### WORK INSTRUCTION
The entries below contain a stretch that opens with the line containing "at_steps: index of" and closes with the line containing "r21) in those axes"; set down that stretch exactly, both ends included, and nothing else.

-----

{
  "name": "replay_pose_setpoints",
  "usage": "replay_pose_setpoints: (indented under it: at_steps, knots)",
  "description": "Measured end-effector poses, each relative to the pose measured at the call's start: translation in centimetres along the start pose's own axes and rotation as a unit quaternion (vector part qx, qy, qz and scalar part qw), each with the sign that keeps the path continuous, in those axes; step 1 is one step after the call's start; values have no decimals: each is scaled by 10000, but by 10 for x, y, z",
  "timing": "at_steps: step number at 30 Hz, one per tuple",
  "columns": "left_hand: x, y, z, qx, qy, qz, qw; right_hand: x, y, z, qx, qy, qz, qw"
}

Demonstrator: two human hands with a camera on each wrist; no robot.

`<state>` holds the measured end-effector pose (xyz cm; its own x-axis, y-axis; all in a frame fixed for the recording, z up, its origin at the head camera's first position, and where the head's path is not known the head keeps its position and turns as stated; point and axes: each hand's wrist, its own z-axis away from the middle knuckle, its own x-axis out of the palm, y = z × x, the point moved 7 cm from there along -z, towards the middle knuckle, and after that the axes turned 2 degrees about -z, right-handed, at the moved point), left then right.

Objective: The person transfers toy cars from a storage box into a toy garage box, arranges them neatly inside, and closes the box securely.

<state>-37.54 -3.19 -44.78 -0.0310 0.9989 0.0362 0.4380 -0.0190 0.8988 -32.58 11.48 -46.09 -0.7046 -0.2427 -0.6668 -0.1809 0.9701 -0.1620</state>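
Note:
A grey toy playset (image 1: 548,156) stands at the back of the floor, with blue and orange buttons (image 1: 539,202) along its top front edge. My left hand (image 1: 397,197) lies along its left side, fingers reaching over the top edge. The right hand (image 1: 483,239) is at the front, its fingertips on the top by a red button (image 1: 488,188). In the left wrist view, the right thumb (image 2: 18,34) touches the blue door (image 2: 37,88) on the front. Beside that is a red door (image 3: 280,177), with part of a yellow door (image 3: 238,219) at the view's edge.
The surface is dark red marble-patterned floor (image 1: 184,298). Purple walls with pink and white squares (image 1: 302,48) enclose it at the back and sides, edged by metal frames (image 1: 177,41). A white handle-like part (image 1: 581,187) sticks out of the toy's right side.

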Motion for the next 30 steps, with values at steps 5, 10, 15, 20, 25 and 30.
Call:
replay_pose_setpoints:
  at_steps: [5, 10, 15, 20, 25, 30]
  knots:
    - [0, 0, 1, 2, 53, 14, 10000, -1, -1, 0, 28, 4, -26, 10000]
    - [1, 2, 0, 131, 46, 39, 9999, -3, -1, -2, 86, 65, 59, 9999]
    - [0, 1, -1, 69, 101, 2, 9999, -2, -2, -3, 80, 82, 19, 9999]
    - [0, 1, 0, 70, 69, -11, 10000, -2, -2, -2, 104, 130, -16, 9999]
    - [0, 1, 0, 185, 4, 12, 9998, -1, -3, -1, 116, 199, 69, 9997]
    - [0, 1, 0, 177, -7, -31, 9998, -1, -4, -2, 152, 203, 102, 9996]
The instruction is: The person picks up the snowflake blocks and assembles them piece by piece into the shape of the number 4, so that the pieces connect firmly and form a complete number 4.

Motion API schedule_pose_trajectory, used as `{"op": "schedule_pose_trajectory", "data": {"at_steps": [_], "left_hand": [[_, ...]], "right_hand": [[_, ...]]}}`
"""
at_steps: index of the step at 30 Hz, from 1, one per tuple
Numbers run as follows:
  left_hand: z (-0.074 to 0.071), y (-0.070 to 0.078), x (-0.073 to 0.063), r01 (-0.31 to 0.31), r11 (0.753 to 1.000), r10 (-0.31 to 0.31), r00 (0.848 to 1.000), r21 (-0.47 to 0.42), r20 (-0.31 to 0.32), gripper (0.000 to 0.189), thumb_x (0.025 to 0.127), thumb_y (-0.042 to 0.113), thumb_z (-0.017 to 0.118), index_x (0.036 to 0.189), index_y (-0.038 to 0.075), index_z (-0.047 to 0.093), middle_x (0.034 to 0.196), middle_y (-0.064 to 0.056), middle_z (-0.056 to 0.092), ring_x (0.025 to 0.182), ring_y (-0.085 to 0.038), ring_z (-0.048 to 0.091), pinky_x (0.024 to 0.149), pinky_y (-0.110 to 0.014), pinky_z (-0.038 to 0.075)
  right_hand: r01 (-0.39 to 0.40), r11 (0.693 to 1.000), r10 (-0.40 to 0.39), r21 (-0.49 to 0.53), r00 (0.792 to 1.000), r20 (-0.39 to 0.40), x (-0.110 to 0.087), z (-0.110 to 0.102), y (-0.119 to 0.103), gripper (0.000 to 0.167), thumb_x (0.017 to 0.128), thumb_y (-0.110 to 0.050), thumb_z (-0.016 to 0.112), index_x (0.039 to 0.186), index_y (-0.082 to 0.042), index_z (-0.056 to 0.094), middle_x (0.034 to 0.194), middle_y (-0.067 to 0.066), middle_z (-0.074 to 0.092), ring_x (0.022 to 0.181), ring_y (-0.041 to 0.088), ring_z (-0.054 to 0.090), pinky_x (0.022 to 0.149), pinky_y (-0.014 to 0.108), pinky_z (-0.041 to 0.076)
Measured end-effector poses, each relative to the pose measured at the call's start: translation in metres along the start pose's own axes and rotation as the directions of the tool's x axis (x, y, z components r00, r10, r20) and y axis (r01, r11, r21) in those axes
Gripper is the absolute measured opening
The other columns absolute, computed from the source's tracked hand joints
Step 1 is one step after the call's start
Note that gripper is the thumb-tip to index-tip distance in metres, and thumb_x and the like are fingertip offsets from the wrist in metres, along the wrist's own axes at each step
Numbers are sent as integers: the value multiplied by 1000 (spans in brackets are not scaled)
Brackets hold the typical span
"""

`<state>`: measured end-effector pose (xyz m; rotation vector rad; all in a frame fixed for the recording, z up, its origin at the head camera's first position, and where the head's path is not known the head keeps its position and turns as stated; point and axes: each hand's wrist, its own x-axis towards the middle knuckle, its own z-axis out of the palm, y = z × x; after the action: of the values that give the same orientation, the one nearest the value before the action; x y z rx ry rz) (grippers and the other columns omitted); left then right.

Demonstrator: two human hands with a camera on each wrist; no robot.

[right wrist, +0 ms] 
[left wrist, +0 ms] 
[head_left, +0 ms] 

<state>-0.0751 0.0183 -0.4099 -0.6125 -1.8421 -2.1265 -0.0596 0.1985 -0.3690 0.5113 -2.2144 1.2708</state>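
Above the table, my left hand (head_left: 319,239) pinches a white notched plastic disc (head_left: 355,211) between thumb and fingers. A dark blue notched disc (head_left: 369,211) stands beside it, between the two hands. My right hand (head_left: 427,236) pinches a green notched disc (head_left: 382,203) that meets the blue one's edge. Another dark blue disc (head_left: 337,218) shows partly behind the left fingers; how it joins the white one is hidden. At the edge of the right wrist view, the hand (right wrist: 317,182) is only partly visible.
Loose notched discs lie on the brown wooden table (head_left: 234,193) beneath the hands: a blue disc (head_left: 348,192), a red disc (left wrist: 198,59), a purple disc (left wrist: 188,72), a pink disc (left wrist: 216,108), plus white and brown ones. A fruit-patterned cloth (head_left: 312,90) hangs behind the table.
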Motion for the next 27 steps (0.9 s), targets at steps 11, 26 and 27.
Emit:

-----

### REPLY
at_steps: index of the step at 30 Hz, from 1, one per tuple
Numbers run as follows:
  left_hand: z (-0.074 to 0.071), y (-0.070 to 0.078), x (-0.073 to 0.063), r01 (-0.31 to 0.31), r11 (0.753 to 1.000), r10 (-0.31 to 0.31), r00 (0.848 to 1.000), r21 (-0.47 to 0.42), r20 (-0.31 to 0.32), gripper (0.000 to 0.189), thumb_x (0.025 to 0.127), thumb_y (-0.042 to 0.113), thumb_z (-0.017 to 0.118), index_x (0.036 to 0.189), index_y (-0.038 to 0.075), index_z (-0.047 to 0.093), middle_x (0.034 to 0.196), middle_y (-0.064 to 0.056), middle_z (-0.056 to 0.092), ring_x (0.025 to 0.182), ring_y (-0.085 to 0.038), ring_z (-0.048 to 0.091), pinky_x (0.024 to 0.149), pinky_y (-0.110 to 0.014), pinky_z (-0.038 to 0.075)
  right_hand: r01 (-0.39 to 0.40), r11 (0.693 to 1.000), r10 (-0.40 to 0.39), r21 (-0.49 to 0.53), r00 (0.792 to 1.000), r20 (-0.39 to 0.40), x (-0.110 to 0.087), z (-0.110 to 0.102), y (-0.119 to 0.103), gripper (0.000 to 0.167), thumb_x (0.017 to 0.128), thumb_y (-0.110 to 0.050), thumb_z (-0.016 to 0.112), index_x (0.039 to 0.186), index_y (-0.082 to 0.042), index_z (-0.056 to 0.094), middle_x (0.034 to 0.194), middle_y (-0.067 to 0.066), middle_z (-0.074 to 0.092), ring_x (0.022 to 0.181), ring_y (-0.041 to 0.088), ring_z (-0.054 to 0.090), pinky_x (0.022 to 0.149), pinky_y (-0.014 to 0.108), pinky_z (-0.041 to 0.076)
Measured end-effector poses, each relative to the pose measured at the call's start: translation in metres along the start pose's own axes and rotation as the directions of the tool's x axis (x, y, z components r00, r10, r20) and y axis (r01, r11, r21) in those axes

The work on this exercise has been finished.